Бабка оглядела Кольку выцветшими глазами. И ответила, не обидевшись, не прокляв никого:
— Не все верно, что люди молвят. Много ль знают они о нас? Да ничего. Потому как в каждой избе своего горя и бед больше, чем блох водится. Вот и смотрели бы у себя! Зачем твою душу смущать? Не верь, детка, никакими ворогами никому не были твои родители. Это как Бог свят! Правда истинная… И никто их не убил, дитятко наше.
— А где они? Почему не живут с нами? — впервые не поверил мальчуган.
— Далеко они, Коленька! Аж на самой Колыме маются! За полземли от деревни нашей. На краю света. Там не то что люди, черт пятки отморозит. Уже какой год бедуют родимые. А еще много! Ой как много им терпеть! Дожили б, дал бы Господь!
— Почему они там живут? Почему к нам не приедут? — спросил Колька упрямо.
— Не пускают их, миленький. Под неволей маются. В тюрьме оба! — заплакала бабка, подняв взгляд на икону Спасителя.
— А за что?
— Отец твой председателем колхоза был. Мать — ветврачом работала в нашей деревне. Скотину лечила от хворобы всякой. Грамотные они люди, культурные. Не то что эти — кто судит их ноне. При твоем отце в деревне порядок был, все при деле — работали на своих местах. Не лодырничали, не пьянствовали. И всего всем хватало. Колхоз передовым хозяйством был. И хлеба досыта в каждой избе водилось, и никто не голодал. Детвы рожалось много. Люди с колхоза не убегали. Не то что нынче — все в город едут. От лиха. Выжить бы! Твой отец хозяином на земле был. Все насквозь знал. Сам с малолетку на земле работал. Чтоб где промашку не дать, к старикам за советом шел. Те его уважали.
— А зачем он в тюрьме?..
— Беда свалилась, родимый, как снег на голову. В начале мая, такого никто не помнил, снег пошел. Не заморозки, такое бывало, всамделишный снег, цельными сугробами на поля лег. Три дня пурга мела. Когда она кончилась, растаял снег, глянули мы на поля, а там все погибло и повымерзло.

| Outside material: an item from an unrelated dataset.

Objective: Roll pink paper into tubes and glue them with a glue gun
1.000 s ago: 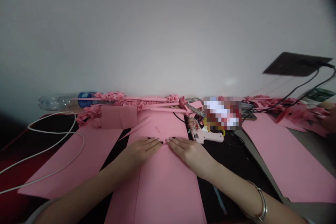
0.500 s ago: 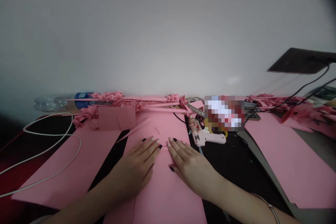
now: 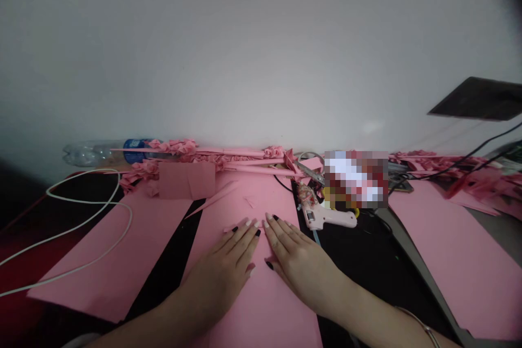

Ни одной живой травинки во всей округе не уцелело. И не только у нас в деревне, всех одолела эта напасть. Все сады облетели. Ну, поля пересеяли кое-как. Не все, конечно. Семян дали мало. Да и где их набраться на каждого? Тогда, впервые за все годы, не смог колхоз сделать план, сдать хлеб, картоху властям. Пересеянное не все доспело. Что собрали — вернули взятые в долг под урожай семена. Остатнее в закрома засыпали, чтоб на будущий год было чем поля засевать. Ну, а с району начальство приехало. Злее воронья. Все хорошее вмиг забыли. И, словно не ведая про случившуюся напасть весной, стали требовать сдать все зерно государству. До единого. Отец твой поначалу уговаривал начальников, убеждал, что нельзя колхоз разорять, что на будущий год, если не подведет погода, за оба года одним махом рассчитается. Да кто его слушал? Пригнали с району машину и к амбарам — хлеб забрать. Отец уперся и ни в какую. Не велел отдавать. Крик поднял на всю деревню. Назвал начальство дураками, безмозглыми, грабителями и еще как-то по-ученому обозвал. Но не помогло. Хлеб силой забирать стали. Твоя мать баб собрала зерно отстоять. С вилами пришли. Да что там бабы? Мужиков, какие за отца вступились, всех до полусмерти избивали, звери лютые. Баб — и подавно. Разогнали по домам. Родителей твоих, как зачинщиков бунта в деревне, за оскорбление властей, укрывательство хлеба, невыполнение плана по сдаче зерна этой же ночью забрали из дома и без суда увезли на Колыму. Вначале и впрямь расстрелять решили. О том всей деревне объявили. Чтоб запугать. От стара до мала. Чтоб никто не смел больше с властями спорить. И своего добились. Кому терять башку охота за колхозное? Да гори оно синим пламенем, решили люди и остыли к земле. Власть возненавидели: которые бусурманами в деревнях грабят. Оттого и уезжать начали. Особо молодые. Кто устал от трудов наших и горя. В городах завсегда прокормиться легче.